Thank you and so long Cory…
24th August 2009
By Joy Miranda(Tinig Pinoy, August issue)In the span of years that I have been writing and in all the articles that I wrote, I personally find “death” as the most interesting topic to write. Death, as defined by Wikipedia, is the permanent termination of the biological functions that define a living organism. It refers to both particular event and to the condition that results thereby. It is more interesting to me because it gives me the opportunity to make both my heart and brain to work together, by coming up with lots of questions to answer regarding how life must be appreciated. Death is the conclusion of one’s life. As there is a beginning, so there is an end. Recalling the moment when a loveone had passed-away, there is always a pain that continues to emotionally cripples me. The death of former president Cory Aquino reminds me of this pain once again. Why Cory? Why not Michael Jackson? My thalamus asked. The heart says, I am not and never close to both, but the answer is obvious: I can relate to her life’s story, of course, not the extra-big thing which she did to the Filipino people, but the many extra little things which occured in her life, the painful part, the inspiring part, and the most respected part. Her husband the late Senator Ninoy Aquino was gunned down. My father, Journalist Noel Miranda was also shot dead. Was there any difference in the pain Cory and I felt after losing someone dear? A death of a loveone defines the life of those who are left behind. It is the opportune time when you decide to create change from where you usually stands, and it gives you clear meaning about the things that needs to be done on your own. Cory became an icon of Philippine democracy, despite her mourning, she led the country that was in the brink of collapse, with a kind of courage God knows where she got from. On the other hand, the demise of my dad has brought a lot of positive changes in myself, such as a sudden maturity and became totally responsible by a realization that every single thing in this world is only temporary.
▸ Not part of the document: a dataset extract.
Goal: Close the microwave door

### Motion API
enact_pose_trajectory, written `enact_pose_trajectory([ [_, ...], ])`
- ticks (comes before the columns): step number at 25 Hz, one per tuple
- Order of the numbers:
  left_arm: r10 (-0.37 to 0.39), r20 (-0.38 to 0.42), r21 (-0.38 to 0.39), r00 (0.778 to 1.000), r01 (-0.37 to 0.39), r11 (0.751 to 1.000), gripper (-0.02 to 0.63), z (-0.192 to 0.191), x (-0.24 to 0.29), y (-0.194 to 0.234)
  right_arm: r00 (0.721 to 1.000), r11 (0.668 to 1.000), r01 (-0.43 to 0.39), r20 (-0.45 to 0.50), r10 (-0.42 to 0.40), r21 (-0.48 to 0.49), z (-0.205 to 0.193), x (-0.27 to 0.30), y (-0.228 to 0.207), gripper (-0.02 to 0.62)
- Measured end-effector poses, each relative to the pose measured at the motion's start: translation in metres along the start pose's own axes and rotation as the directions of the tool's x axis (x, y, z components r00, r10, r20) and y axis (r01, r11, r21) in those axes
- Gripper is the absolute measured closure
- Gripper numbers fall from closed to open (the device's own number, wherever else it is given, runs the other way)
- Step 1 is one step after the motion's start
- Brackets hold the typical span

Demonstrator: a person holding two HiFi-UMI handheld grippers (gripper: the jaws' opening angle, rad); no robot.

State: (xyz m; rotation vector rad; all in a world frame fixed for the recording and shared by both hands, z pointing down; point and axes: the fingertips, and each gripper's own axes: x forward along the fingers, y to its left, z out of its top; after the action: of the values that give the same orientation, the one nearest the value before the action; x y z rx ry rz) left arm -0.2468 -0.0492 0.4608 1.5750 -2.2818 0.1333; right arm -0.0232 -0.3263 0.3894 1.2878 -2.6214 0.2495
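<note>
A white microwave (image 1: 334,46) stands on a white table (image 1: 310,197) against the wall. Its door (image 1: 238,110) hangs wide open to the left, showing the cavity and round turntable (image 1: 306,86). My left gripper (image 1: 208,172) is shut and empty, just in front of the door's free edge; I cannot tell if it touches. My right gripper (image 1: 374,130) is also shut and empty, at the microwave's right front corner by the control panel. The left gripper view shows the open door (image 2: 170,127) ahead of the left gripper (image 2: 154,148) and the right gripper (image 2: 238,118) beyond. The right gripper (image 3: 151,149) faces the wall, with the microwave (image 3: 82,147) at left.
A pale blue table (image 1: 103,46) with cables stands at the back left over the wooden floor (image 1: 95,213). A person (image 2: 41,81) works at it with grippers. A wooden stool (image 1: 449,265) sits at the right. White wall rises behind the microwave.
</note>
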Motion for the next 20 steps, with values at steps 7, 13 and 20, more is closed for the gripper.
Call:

I had a very brief moment with Cory, in fact it was only few minutes of face-to face meeting with her in the early 1990’s when she came to Tagum City for the Comprehensive Agrarian Reform Program (CARP) conference. Whenever someone introduces me to somebody before, the words “the daughter of slain mediaman Noel Miranda” always come in handy. It went the same when I was introduced to President Aquino. “Please meet Joy Miranda, her father was assasinated too,” was the introduction. With rather a shy smile, I looked at her face intently anticipating a sympathetic reply. Her words almost made me cry at the conference. “Maging matibay ka, matatag, at huwag magpatalo sa kahit ano man.” Many years after her term of office, and now that she is gone, those words came back to my memory time and again. I am not sure if I was that matibay, but I know I keep trying. I guess I am matatag somehow though. Nagpatalo? This I am so sure, never! Hindi ako nagpatalo sa mga tukso ng buhay lalo na sa mga aspeto ng pagiging gahaman sa ambition, pera at kawalang-respeto sa sarili at ibang tao. This is what I learned from Cory. This is the most respected part of her that I will be forever inspired to try to achieve every passing day of my life, wherever I maybe.
Death gives no exemption to any living things. Some may live long, yet no one lives forever. Let the reality about death be a pinch-hitter to prefer living a respectable life that when it is time to go, though there is pain, those you leave behind will not be crippled by shame.